Background: We recently reported that the elevated blood pressure (BP) observed in patients with cardiovascular disease who are homozygous for the 677C→T polymorphism (TT genotype) in the gene encoding methylenetetrahydrofolate reductase (MTHFR) was responsive to supplementation with riboflavin-the cofactor for MTHFR.
Objective: The objective was to investigate the effect of riboflavin on BP targeted at patients with the TT genotype 4 y after initial investigation, during which time major changes in the clinical guidelines for antihypertensive therapy were introduced.
Design: A total of 83 patients (representing all 3 genotypes) who participated in a placebo-controlled riboflavin intervention for 16 wk in 2004 agreed to take part. Nested within this follow-up, those with the TT genotype (n = 31) proceeded to intervention with riboflavin (1.6 mg/d for 16 wk) or placebo, conducted in a crossover style whereby the 2004 treatment groups were reversed.

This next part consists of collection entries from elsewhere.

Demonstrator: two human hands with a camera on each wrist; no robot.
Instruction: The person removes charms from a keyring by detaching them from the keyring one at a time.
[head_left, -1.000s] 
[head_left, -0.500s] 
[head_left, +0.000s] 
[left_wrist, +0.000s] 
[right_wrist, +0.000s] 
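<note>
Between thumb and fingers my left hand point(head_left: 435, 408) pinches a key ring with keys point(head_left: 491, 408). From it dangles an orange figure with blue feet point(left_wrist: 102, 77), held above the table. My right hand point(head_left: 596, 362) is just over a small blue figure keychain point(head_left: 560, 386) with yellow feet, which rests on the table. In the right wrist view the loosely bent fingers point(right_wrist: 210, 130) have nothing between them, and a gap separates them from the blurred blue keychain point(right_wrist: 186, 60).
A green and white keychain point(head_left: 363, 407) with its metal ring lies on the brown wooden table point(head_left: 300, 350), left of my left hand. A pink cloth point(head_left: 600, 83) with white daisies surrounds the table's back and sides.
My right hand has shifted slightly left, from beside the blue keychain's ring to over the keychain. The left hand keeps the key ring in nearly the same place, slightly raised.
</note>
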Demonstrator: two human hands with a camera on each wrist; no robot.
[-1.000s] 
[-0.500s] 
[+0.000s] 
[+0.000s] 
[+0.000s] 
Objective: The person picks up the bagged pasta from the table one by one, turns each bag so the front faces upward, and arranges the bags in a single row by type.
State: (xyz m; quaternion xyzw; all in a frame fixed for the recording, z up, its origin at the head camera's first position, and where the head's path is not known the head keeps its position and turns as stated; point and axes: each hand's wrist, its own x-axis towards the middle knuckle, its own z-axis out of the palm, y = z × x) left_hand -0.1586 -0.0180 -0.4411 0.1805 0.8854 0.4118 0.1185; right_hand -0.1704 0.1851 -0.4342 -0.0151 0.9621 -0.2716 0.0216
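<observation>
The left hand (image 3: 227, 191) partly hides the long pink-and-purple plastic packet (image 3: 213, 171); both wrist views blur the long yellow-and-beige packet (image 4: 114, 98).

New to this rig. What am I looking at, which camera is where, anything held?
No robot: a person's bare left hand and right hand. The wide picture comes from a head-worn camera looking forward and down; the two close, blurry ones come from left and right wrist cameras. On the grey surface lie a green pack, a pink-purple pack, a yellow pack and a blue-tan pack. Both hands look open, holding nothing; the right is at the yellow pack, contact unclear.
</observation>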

Results: At follow-up in 2008, as in 2004, patients with the TT genotype had higher systolic BP (P < 0.01), with a nonsignificant trend noted for higher diastolic BP (P = 0.051). Despite the marked changes in antihypertensive therapy that had occurred, BP remained unchanged in patients with the TT genotype at the time of follow-up. Riboflavin supplementation (administered in 2004 and 2008) produced an overall decrease in systolic (-9.2 ± 12.8 mm Hg; P = 0.001) and diastolic (-6.0 ± 9.9 mm Hg; P = 0.003) BP.
Conclusions: Optimizing riboflavin status offers a low-cost targeted strategy for managing elevated BP in this genetically at-risk group. These findings, if confirmed in the general population, could have important implications for the prevention of hypertension.